Assigned task = The listing below is to be duplicated exactly, with every picture omitted.

= = = =

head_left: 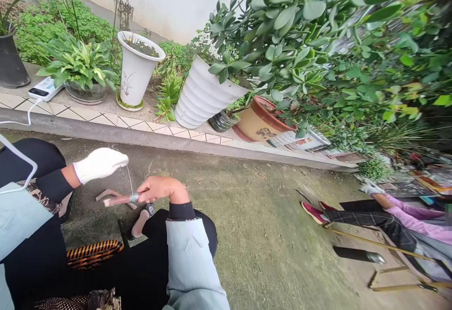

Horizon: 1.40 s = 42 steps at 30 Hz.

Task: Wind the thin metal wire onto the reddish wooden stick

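Note:
My left hand (100, 165), in a white knitted glove, is closed in a pinch on a thin pale strand (129, 178). The strand hangs in an arc from its fingertips down to a grey band (134, 197) around a wooden stick (116, 201). Bare and wrapped round the stick's near end, my right hand (158, 188) holds it just beside the band. Behind the stick shows an angled brown wooden piece (108, 192); whether the two are joined, I cannot tell.
A woven orange-black basket (94, 253) stands by my legs. Potted plants, including a white ribbed pot (208, 94), line the tiled ledge (141, 126). A white power bank (45, 89) with a cable lies there. Another person (406, 220) sits at the right.

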Available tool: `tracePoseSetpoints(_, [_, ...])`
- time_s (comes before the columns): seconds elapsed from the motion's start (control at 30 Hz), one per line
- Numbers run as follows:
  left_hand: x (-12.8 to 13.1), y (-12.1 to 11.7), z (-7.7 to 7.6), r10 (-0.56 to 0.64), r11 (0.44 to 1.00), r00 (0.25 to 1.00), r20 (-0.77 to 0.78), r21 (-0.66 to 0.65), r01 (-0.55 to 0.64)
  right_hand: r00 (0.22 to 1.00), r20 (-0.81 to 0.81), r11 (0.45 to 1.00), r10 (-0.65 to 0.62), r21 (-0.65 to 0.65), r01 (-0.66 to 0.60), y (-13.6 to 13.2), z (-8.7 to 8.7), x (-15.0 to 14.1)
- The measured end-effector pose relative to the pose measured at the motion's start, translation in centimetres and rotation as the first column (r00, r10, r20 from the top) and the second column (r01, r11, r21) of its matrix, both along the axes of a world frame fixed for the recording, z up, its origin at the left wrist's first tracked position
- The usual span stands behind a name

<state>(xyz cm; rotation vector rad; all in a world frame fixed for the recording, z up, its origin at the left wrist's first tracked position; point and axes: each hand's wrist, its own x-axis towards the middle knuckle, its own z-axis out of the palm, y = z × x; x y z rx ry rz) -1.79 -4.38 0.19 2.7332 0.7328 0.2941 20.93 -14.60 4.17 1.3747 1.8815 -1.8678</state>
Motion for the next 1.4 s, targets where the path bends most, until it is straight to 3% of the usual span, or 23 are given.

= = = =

Answer for the task =
head_left: 

Horizon: 1.40 s = 42 steps at 30 Hz.

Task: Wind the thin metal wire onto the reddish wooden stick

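Note:
My left hand (100, 165), in a white knitted glove, is closed in a pinch on a thin pale strand (129, 178). The strand hangs in an arc from its fingertips down to a grey band (134, 197) around a wooden stick (116, 201). Bare and wrapped round the stick's near end, my right hand (158, 188) holds it just beside the band. Behind the stick shows an angled brown wooden piece (108, 192); whether the two are joined, I cannot tell.
A woven orange-black basket (94, 253) stands by my legs. Potted plants, including a white ribbed pot (208, 94), line the tiled ledge (141, 126). A white power bank (45, 89) with a cable lies there. Another person (406, 220) sits at the right.
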
Available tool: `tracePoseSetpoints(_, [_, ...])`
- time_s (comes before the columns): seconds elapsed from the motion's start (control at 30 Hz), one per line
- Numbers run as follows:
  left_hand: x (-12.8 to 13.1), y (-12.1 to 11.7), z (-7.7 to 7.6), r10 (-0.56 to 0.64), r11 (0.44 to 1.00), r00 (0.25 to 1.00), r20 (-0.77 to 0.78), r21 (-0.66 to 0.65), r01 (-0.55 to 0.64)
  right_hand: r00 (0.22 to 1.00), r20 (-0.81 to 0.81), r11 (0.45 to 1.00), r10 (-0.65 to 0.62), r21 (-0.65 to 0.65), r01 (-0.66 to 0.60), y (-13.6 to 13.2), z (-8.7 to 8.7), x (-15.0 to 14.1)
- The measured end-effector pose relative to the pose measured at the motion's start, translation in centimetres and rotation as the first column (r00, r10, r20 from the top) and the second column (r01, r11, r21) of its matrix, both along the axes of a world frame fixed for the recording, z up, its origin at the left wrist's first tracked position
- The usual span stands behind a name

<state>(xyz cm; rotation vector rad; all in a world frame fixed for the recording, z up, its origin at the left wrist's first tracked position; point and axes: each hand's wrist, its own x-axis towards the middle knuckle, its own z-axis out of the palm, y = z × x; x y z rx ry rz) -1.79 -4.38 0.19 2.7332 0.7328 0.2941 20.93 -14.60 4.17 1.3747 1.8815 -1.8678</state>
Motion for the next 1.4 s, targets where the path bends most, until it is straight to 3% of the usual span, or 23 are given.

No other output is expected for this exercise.